** Source material **
▬▬▬▬▬▬
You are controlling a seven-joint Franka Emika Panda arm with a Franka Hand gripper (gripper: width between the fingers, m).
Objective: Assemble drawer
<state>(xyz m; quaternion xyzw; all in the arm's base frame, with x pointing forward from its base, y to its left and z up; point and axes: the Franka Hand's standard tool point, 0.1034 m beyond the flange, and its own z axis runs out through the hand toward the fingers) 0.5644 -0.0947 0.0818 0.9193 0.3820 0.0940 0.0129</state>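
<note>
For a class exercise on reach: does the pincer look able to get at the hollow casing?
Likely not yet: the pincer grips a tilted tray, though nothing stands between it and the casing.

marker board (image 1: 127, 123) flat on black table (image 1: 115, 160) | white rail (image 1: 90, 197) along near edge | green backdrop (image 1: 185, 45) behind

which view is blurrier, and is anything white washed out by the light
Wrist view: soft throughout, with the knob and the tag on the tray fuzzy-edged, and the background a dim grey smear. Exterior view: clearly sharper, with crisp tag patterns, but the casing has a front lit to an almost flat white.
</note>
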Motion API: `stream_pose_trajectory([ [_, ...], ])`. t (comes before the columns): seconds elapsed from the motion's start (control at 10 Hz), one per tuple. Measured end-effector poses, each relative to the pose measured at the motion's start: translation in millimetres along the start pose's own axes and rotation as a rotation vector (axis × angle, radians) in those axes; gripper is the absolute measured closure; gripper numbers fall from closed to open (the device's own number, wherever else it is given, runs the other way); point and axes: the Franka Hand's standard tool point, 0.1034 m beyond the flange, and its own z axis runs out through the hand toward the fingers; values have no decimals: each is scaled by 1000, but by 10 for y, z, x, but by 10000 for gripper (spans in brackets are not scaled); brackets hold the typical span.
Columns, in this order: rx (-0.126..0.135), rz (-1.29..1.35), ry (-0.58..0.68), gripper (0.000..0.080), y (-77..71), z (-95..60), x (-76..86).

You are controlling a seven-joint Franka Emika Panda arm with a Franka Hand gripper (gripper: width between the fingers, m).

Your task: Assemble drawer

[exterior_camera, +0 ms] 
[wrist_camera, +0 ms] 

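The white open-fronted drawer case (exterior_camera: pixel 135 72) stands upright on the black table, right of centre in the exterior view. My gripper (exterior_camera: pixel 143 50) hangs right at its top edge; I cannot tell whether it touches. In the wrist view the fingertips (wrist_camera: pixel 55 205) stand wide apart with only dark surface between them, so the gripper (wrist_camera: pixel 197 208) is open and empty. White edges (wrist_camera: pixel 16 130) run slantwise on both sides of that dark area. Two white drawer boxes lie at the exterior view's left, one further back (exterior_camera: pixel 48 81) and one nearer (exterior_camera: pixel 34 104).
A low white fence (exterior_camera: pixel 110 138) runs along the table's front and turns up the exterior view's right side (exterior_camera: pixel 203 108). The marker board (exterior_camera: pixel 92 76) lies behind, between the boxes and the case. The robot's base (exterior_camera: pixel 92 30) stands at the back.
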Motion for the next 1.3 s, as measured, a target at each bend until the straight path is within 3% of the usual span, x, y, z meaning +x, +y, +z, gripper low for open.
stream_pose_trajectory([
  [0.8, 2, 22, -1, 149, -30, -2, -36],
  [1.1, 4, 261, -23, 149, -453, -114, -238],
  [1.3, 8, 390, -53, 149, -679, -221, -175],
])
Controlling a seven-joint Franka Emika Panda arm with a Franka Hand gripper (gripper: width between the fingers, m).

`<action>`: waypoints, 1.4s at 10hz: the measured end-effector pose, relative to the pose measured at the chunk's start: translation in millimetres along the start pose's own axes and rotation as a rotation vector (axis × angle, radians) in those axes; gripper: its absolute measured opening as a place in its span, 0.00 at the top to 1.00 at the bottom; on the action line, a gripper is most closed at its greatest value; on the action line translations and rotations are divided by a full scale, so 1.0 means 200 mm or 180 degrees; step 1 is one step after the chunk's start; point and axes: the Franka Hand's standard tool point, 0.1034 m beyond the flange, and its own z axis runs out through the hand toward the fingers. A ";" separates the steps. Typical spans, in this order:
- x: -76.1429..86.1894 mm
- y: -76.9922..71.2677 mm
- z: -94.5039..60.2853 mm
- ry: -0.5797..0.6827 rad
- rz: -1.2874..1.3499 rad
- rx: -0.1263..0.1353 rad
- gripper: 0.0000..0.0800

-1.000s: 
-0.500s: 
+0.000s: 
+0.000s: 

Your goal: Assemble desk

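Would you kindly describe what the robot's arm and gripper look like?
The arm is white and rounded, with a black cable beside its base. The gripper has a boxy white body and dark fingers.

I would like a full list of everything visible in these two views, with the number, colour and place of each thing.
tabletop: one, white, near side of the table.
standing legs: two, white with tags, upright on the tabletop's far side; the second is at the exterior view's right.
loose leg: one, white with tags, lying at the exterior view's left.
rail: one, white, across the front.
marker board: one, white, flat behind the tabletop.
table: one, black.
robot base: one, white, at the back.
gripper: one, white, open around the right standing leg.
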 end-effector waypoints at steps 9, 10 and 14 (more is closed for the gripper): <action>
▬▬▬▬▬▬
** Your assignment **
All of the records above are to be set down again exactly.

** Answer area **
You are controlling a seven-joint Franka Emika Panda arm with a Franka Hand gripper (gripper: width between the fingers, m).
Objective: Assemble drawer
<state>(xyz m; quaternion xyzw; all in the arm's base frame, with x pointing forward from its base, y to its left and z up; point and axes: the Franka Hand's standard tool point, 0.1034 m beyond the flange, and its own z axis runs out through the hand toward the fingers) 0.5644 -0.0947 0.0818 0.9193 0.3820 0.0940 0.0129</state>
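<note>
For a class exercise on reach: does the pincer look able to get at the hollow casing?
Likely not yet: the pincer grips a tilted tray, though nothing stands between it and the casing.

marker board (image 1: 127, 123) flat on black table (image 1: 115, 160) | white rail (image 1: 90, 197) along near edge | green backdrop (image 1: 185, 45) behind

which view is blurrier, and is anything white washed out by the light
Wrist view: soft throughout, with the knob and the tag on the tray fuzzy-edged, and the background a dim grey smear. Exterior view: clearly sharper, with crisp tag patterns, but the casing has a front lit to an almost flat white.
</note>
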Motion API: `stream_pose_trajectory([ [_, ...], ])`. t (comes before the columns): seconds elapsed from the motion's start (control at 10 Hz), one per tuple. Measured end-effector poses, each relative to the pose measured at the motion's start: translation in millimetres along the start pose's own axes and rotation as a rotation vector (axis × angle, radians) in those axes; gripper is the absolute measured closure; gripper numbers fall from closed to open (the device's own number, wherever else it is given, runs the other way); point and axes: the Franka Hand's standard tool point, 0.1034 m beyond the flange, and its own z axis runs out through the hand toward the fingers; values have no decimals: each is scaled by 1000, but by 10 for y, z, x, but by 10000 for gripper (spans in brackets are not scaled); brackets hold the typical span.
Columns, in this order: rx (-0.126..0.135), rz (-1.29..1.35), ry (-0.58..0.68), gripper (0.000..0.080), y (-77..71), z (-95..60), x (-76..86).

You are controlling a seven-joint Franka Emika Panda arm with a Franka Hand gripper (gripper: width between the fingers, m).

Your task: Assemble drawer

[exterior_camera, +0 ms] 
[wrist_camera, +0 ms] 

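The white open-fronted drawer case (exterior_camera: pixel 135 72) stands upright on the black table, right of centre in the exterior view. My gripper (exterior_camera: pixel 143 50) hangs right at its top edge; I cannot tell whether it touches. In the wrist view the fingertips (wrist_camera: pixel 55 205) stand wide apart with only dark surface between them, so the gripper (wrist_camera: pixel 197 208) is open and empty. White edges (wrist_camera: pixel 16 130) run slantwise on both sides of that dark area. Two white drawer boxes lie at the exterior view's left, one further back (exterior_camera: pixel 48 81) and one nearer (exterior_camera: pixel 34 104).
A low white fence (exterior_camera: pixel 110 138) runs along the table's front and turns up the exterior view's right side (exterior_camera: pixel 203 108). The marker board (exterior_camera: pixel 92 76) lies behind, between the boxes and the case. The robot's base (exterior_camera: pixel 92 30) stands at the back.
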Motion for the next 1.3 s, as measured, a target at each bend until the straight path is within 3% of the usual span, x, y, z meaning +x, +y, +z, gripper low for open.
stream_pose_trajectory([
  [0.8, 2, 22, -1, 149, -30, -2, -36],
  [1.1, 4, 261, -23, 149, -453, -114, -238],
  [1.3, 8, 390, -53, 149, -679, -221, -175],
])
Controlling a seven-joint Franka Emika Panda arm with a Franka Hand gripper (gripper: width between the fingers, m).

`<action>`: waypoints, 1.4s at 10hz: the measured end-effector pose, relative to the pose measured at the chunk's start: translation in millimetres along the start pose's own axes and rotation as a rotation vector (axis × angle, radians) in those axes; gripper: its absolute measured opening as a place in its span, 0.00 at the top to 1.00 at the bottom; on the action line, a gripper is most closed at its greatest value; on the action line translations and rotations are divided by a full scale, so 1.0 means 200 mm or 180 degrees; step 1 is one step after the chunk's start; point and axes: the Franka Hand's standard tool point, 0.1034 m beyond the flange, and its own z axis runs out through the hand toward the fingers. A ";" separates the steps. Typical spans, in this order:
- x: -76.1429..86.1894 mm
- y: -76.9922..71.2677 mm
- z: -94.5039..60.2853 mm
- ry: -0.5797..0.6827 rad
- rz: -1.2874..1.3499 rad
- rx: -0.1263..0.1353 rad
- gripper: 0.0000..0.0800

-1.000s: 
-0.500s: 
+0.000s: 
+0.000s: 

Your goal: Assemble desk

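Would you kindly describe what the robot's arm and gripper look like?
The arm is white and rounded, with a black cable beside its base. The gripper has a boxy white body and dark fingers.

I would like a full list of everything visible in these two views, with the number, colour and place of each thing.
tabletop: one, white, near side of the table.
standing legs: two, white with tags, upright on the tabletop's far side; the second is at the exterior view's right.
loose leg: one, white with tags, lying at the exterior view's left.
rail: one, white, across the front.
marker board: one, white, flat behind the tabletop.
table: one, black.
robot base: one, white, at the back.
gripper: one, white, open around the right standing leg.
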 end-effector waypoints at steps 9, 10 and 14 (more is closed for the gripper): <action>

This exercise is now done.